WATCH: Tyron Wimberly taken into custody (Warning: intense video and language)
Johnson and a police officer deployed their Tasers when they said Wimberly refused to follow their commands. He requested a hospital evaluation and was then transported to jail.
Dangers of the job
Peterson said before she leaves to make an arrest, she prays. She said she also tells her kids she loves them, who range in age from four to 22 years old.
Peterson, her stepson and Johnson, know the work is dangerous. She said recently, they tried to arrest a man wanted for battery and, in the middle of traffic, he pulled a gun on Johnson as they approached the car. That man is now charged with aggravated assault.
Peterson and her crew carry Tasers and wear bullet-proof vests. She does have a concealed weapons permit, and while she would not elaborate as to whether she and her employees are armed at all times, she said, “We are always going to come prepared because we have no clue what’s going to happen.”
Peterson said she considers her clients innocent until proven guilty, and she does what she can to help them get their lives back together.
“I help a lot of my customers put together job resumes.
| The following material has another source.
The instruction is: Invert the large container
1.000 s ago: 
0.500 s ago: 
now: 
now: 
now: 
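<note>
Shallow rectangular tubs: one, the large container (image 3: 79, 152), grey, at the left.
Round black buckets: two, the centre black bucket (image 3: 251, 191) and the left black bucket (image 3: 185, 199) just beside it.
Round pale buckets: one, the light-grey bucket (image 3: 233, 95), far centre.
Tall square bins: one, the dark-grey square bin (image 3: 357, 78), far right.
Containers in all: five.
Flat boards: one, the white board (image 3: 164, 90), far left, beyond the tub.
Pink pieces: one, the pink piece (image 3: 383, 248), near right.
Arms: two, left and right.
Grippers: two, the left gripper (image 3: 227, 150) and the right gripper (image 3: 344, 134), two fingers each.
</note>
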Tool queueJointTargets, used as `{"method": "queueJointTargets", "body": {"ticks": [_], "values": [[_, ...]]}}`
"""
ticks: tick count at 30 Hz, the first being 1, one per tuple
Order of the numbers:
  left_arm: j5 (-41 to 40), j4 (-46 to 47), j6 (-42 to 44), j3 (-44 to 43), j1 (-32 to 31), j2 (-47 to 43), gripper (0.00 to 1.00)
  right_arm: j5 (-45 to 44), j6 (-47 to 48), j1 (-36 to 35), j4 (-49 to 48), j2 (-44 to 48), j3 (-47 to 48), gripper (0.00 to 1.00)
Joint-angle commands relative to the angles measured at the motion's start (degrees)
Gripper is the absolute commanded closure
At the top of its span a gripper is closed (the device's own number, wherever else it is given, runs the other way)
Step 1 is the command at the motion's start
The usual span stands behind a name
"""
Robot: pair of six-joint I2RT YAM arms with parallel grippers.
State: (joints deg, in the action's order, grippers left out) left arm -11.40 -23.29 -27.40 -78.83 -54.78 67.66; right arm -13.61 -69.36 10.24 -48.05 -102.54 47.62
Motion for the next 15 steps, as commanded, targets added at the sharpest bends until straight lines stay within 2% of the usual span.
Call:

We are not here just to collect their money and take off. We are here to make sure they get what they need to get back into society,” she explained.
But she added, if they don't show up for their court hearings, she will find them.
“Just be ready for us to kick in your door at any point or apprehend you in the middle of a party or even a funeral or a wedding. If you run, you just have to be prepared for us to come and find you,” Peterson warned.